このビデオでは、我々は内部全反射蛍光(全反射)顕微鏡を使用して金魚網膜双極細胞における単一シナプス小胞のエキソサイトーシスと人身売買にラベルを付けたり、視覚化する方法を示しています。
全内部反射蛍光(全反射)顕微鏡は、ガラスなどの高屈折率物質に最も近い蛍光分子の選択的なイメージングによって、細胞膜で発生するイベントの調査を可能にする技術です。<sup> 1</sup>。この記事では、金魚の網膜から単離された網膜双極細胞におけるシナプス小胞の画像のエキソサイトーシスにこの手法を適用する。これらのニューロンは、彼らの大きな軸索末端に起因するこの種の研究に非常に適している。双極細胞のクランプを同時にパッチすることで、それはシナプス前電圧とシナプス放出との関係を調査することが可能です。<sup> 2,3</sup>。双極細胞の端末内のシナプス小胞は、共同パフ色素と高Kを含むリンゲル液によって蛍光染料(FM 1から43 ®)を使用してロードされます<sup> +</supシナプス端子へ>濃度。
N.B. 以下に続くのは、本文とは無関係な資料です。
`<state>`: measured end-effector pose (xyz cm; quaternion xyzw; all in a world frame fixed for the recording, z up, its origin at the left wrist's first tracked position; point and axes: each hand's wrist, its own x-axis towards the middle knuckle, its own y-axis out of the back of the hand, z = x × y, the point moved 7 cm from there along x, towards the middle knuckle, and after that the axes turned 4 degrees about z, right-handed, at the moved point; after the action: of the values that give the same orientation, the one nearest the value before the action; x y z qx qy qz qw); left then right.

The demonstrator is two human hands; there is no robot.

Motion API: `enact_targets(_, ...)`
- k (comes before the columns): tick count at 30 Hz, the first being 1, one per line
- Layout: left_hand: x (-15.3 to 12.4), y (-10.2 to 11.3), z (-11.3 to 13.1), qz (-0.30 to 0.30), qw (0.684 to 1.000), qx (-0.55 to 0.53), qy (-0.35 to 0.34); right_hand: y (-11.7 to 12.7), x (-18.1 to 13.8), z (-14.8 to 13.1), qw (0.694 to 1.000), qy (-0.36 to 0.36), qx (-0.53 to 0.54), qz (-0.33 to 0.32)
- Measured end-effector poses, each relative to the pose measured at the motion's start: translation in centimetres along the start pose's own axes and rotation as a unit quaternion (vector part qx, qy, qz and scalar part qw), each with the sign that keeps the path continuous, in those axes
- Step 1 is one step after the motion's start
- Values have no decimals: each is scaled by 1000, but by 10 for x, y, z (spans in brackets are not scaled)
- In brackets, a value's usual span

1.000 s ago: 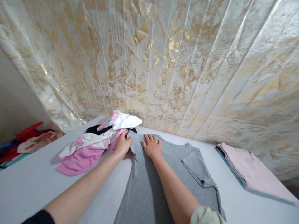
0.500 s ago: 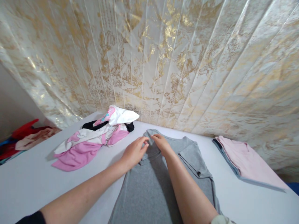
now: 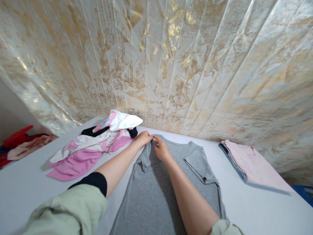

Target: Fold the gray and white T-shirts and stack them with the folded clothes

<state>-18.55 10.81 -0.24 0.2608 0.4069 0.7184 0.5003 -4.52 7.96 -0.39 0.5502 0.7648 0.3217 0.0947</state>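
Note:
A grey T-shirt (image 3: 156,195) lies spread out with its neckline toward the wall and its sleeves turned in over the body. My left hand (image 3: 144,138) reaches to the far left shoulder, its fingers pinched on the cloth there. Just right of it, my right hand (image 3: 161,149) is closed on the same shoulder beside the neckline. The fingertips of both hands almost meet, and the bit of cloth between them is largely hidden. The right forearm crosses above the shirt's body and shades it.
Left of the shirt is a loose heap of pink, white and black clothes (image 3: 83,160) on the white table (image 3: 259,212). A stack of folded clothes with a pink one on top (image 3: 259,166) sits at the right. Behind hangs a gold-patterned covering (image 3: 166,71). Red and peach garments (image 3: 26,143) lie far left.
My left hand has moved forward from above the left sleeve to the shoulder's far edge and closed there. My right hand has shifted slightly. The view has turned a little to the right.

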Motion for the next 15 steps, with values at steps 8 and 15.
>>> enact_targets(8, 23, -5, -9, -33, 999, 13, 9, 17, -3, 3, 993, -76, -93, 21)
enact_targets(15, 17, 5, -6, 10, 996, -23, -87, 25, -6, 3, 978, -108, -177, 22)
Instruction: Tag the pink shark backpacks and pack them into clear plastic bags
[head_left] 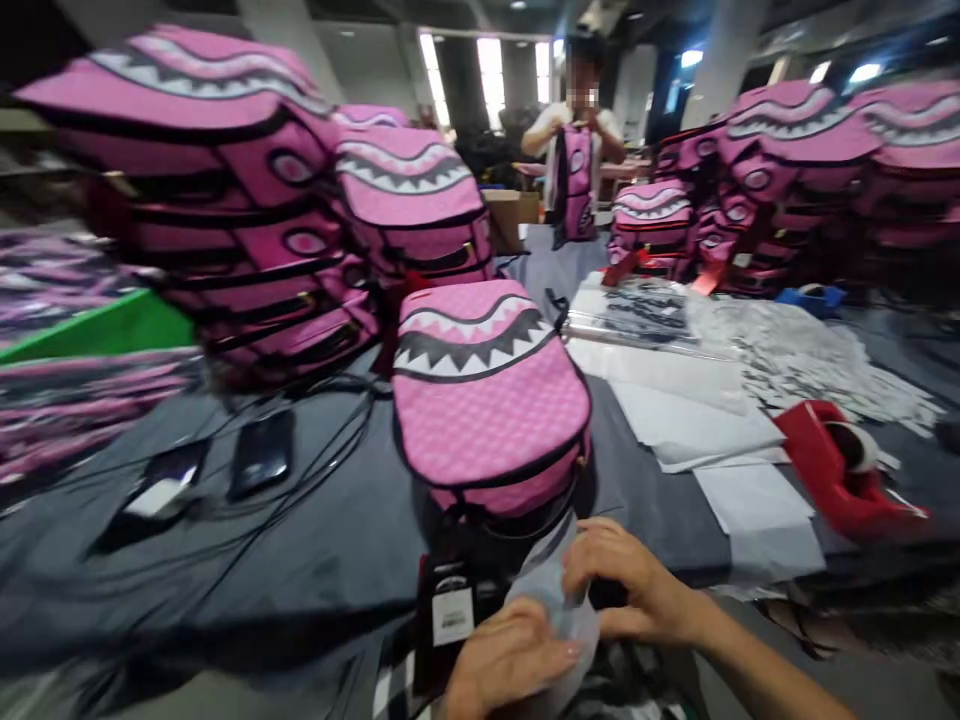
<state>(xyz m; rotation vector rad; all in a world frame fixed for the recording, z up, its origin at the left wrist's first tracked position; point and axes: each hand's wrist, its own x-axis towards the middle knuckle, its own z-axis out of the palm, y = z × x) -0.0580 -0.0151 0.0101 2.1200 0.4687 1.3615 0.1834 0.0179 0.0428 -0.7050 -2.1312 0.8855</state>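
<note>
A pink backpack (491, 420) with a white-toothed shark-mouth print lies on the grey table, its near end toward me. In front of it, at the table's near edge, a thin whitish translucent sheet (551, 585) is pinched and crumpled between both hands. My left hand (506, 660) is closed on its lower left side. The fingers of my right hand (626, 575) curl over its upper right side. Beside my left hand hangs a black tag (442, 590) with a white printed label. Black material lies partly hidden behind the sheet.
Stacked pink backpacks (247, 200) stand at left; more backpacks (810, 170) stand at right. White sheets (682, 400) and a red tape dispenser (840, 470) lie to the right. Two dark phone-like devices (262, 452) and cables (322, 480) are at left. Another person (574, 140) holds a backpack.
</note>
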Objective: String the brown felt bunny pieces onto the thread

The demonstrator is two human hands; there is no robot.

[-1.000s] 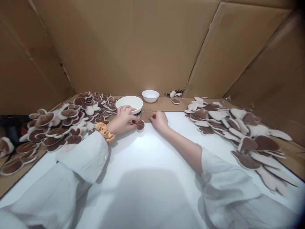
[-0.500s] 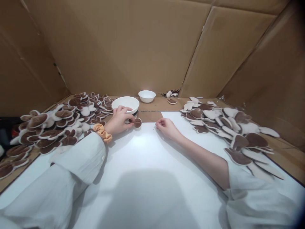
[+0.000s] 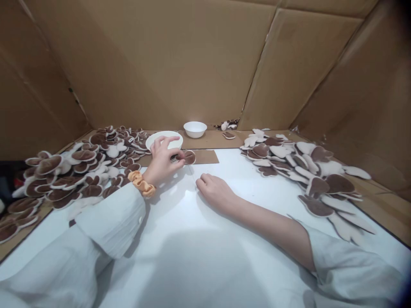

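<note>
My left hand (image 3: 163, 160) pinches a small round brown plush piece (image 3: 189, 157) between thumb and fingers, lifted just in front of a white bowl (image 3: 163, 139). An orange scrunchie (image 3: 141, 182) sits on that wrist. My right hand (image 3: 214, 190) rests on the white table surface (image 3: 205, 239) with its fingers curled under; a thin thread seems to run from it up toward the brown piece, but I cannot make out what the fingers hold.
A heap of brown and cream plush pieces (image 3: 67, 171) lies at the left, and another heap of larger ones (image 3: 302, 167) at the right. A second white bowl (image 3: 195, 128) stands at the back. Cardboard walls (image 3: 180, 64) enclose the table.
My right hand has drawn back toward me, from beside the cardboard strip down onto the white surface. My left hand has lifted the brown piece slightly.
</note>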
これは、細胞を脱分極し、グルタミン酸作動性小胞へのエンドサイトーシスとそれに伴う色素の取り込みを刺激する。約30分間離れて余分な色素を洗浄後、細胞はパッチがクランプと488 nmのレーザーで同時に撮像されるための準備が整いました。パッチピペット溶液は、シナプスリボンのタンパク質のリブアイに選択的に結合するローダミンベースのペプチドが含まれています<sup> 4</sup>、端末が561 nmのレーザーで撮像する場合、それによって具体的にリボンにラベルを付ける。これは、アクティブなゾーンの正確な局在と余分なシナプスのイベントからシナプスを分離することができます。
客観型全反射顕微鏡の利点は、1)それはそれによって焦点のずれた光を最小限に抑え、目的の焦点面内に狭い領域に励起光を制限することにより、優れた光学セクショニングを提供することであり、2)光が距離と共に指数関数的に低下するので、 、垂直方向の移動は、蛍光強度の変化としてモニターすることができる、高開口数の対物1,5〜3)効率的な集光。
技法の主な欠点は、それが電子?…
この作品は、NIHのグラントEY 14990によってサポートされていました。